- **What you need to do**
Below is a listing; reproduce exactly its lines from the one containing "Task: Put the" to its last line, both ends kept, and no other lines.

"""

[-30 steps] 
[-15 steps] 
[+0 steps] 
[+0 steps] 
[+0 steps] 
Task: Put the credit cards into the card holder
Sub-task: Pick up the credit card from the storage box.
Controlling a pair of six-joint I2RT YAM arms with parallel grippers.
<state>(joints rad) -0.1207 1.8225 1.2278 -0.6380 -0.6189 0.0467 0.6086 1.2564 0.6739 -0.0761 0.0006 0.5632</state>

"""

- **Written answer**
Task: Put the credit cards into the card holder
Sub-task: Pick up the credit card from the storage box.
Controlling a pair of six-joint I2RT YAM arms with parallel grippers.
<state>(joints rad) -0.1207 1.8225 1.2278 -0.6380 -0.6189 0.0467 0.6086 1.2564 0.6739 -0.0761 0.0006 0.5632</state>

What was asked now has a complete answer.